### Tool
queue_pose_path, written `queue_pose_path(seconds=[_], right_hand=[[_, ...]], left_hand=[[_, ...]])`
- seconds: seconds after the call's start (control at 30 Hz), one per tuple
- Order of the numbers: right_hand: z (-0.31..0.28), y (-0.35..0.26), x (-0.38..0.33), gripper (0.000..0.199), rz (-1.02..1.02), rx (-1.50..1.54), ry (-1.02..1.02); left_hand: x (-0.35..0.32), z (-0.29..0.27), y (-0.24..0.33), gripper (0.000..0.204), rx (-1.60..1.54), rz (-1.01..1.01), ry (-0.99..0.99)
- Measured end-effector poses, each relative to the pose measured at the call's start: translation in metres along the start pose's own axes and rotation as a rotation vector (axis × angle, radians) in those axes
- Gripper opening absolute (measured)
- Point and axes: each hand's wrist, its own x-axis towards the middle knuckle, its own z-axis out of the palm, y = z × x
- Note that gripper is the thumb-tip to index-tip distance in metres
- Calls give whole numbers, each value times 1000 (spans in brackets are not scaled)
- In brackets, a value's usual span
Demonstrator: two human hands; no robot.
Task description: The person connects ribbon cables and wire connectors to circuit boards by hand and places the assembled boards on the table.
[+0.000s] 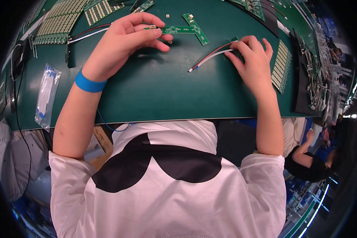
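My left hand (133, 35), with a blue band (90, 82) round the wrist, pinches one end of a narrow green circuit board (178, 29) between thumb and fingers. The board's far end reaches a short slanted green crosspiece (195, 29), so together they look like a T; whether they are joined, I cannot tell. At the right, my right hand (252, 51) has its thumb and fingers closed on a wire cable (212, 55) of red, dark and white wires. A small connector ends the cable on the green mat; its other end, by a small green piece, is partly hidden by my fingers.
Panels of small boards (61, 22) lie at the far left, with another panel (281, 66) at the right. A clear bag of white strips (47, 95) rests near the left edge. Wired boards (313, 75) lie on a black surface at far right. Another person (309, 158) is beyond.
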Motion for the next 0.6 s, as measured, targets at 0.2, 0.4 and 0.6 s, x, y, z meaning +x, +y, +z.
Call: queue_pose_path(seconds=[0.2, 0.4, 0.6], right_hand=[[-8, -1, -2, 13, -32, -143, 75], [-11, -10, -4, 12, 15, -29, 54], [-10, -19, -9, 17, 19, -290, -12]], left_hand=[[0, -2, -2, 23, -4, -2, 43], [0, 1, -2, 22, 31, -9, 35], [0, -1, -4, 21, 77, -16, 36]])
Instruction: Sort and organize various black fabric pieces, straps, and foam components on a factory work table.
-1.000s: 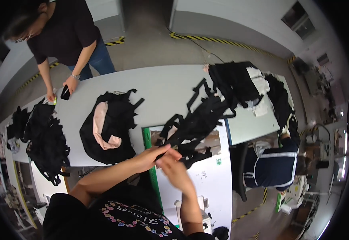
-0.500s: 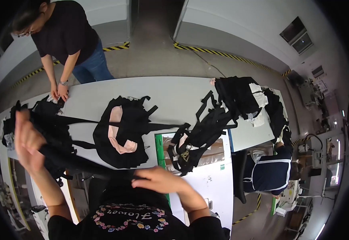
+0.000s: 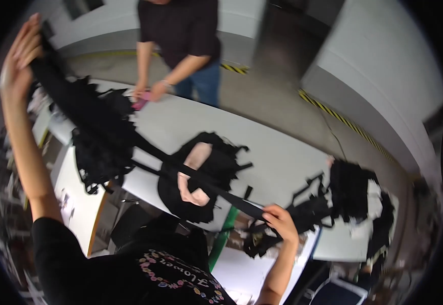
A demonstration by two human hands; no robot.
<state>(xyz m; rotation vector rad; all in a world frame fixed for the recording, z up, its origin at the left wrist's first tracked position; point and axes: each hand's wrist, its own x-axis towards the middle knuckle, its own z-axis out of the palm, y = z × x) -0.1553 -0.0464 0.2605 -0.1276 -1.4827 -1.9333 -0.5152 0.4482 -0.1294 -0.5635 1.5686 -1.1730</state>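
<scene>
A long black fabric strap [image 3: 201, 177] runs slantwise across the view, pulled out between my two hands. My left hand [image 3: 19, 68], raised high at the far left, has its fingers pressed together on the strap's wider end. At the right, lower down, my right hand [image 3: 281, 222] pinches the other end between thumb and fingers. Under the strap, a black garment piece [image 3: 221, 157] with pale pink strips [image 3: 197, 155] lies on the white table [image 3: 262, 137]. A heap of black pieces [image 3: 97, 157] sits at the left, partly behind the strap.
Across the table a person [image 3: 181, 30] in a dark top handles a small pink item [image 3: 141, 100]. Black straps [image 3: 308, 209] and a pile of black and white fabric [image 3: 353, 190] lie at the right. A green edge [image 3: 221, 243] stands near my body.
My left hand has risen and my right hand has moved right, drawing the strap out longer. The view has turned. The person opposite now has a pink item at the hands.
</scene>
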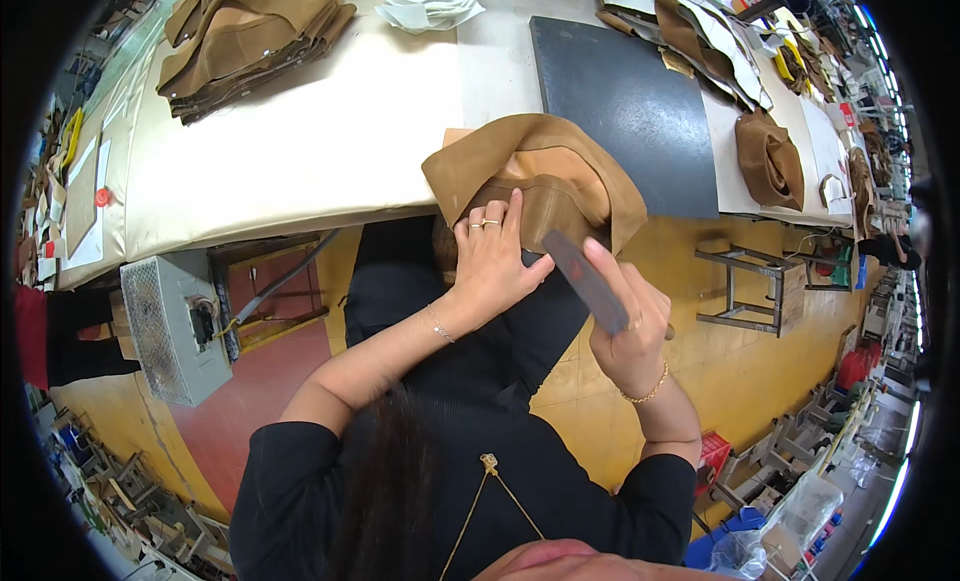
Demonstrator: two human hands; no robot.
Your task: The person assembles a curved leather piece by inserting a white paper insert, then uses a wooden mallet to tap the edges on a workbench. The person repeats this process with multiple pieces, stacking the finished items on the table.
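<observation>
A brown leather piece, stitched in a curved shape with a lighter tan inner side, hangs over the table's near edge in front of me. My left hand lies on its near part, fingers stretched out and pressing the leather by a seam. My right hand is closed round a hammer with a long dark head, its thumb along the head. The hammer's upper end is close to the leather's near right side; I cannot tell whether they touch. Most of its handle is hidden in the hand.
On the pale table lie a stack of brown leather pieces, white pieces and a dark slab. A folded brown piece lies farther right. A grey metal box stands below the table at left, a stool at right.
</observation>
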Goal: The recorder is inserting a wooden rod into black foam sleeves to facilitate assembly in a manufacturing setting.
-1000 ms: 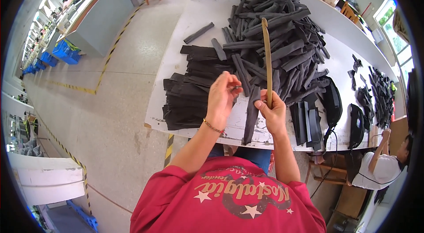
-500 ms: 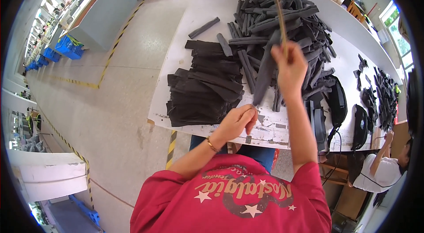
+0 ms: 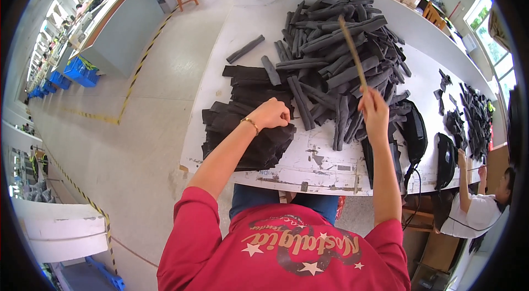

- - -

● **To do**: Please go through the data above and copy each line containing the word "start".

● **Completed task**:
- seconds: seconds after the call's start (control at 30 Hz), one per tuple
- Measured end-effector poses, each relative to the pose measured at the call's start: translation in metres along the start pose's own axes and rotation as a rotation vector (axis × angle, radians) in those axes

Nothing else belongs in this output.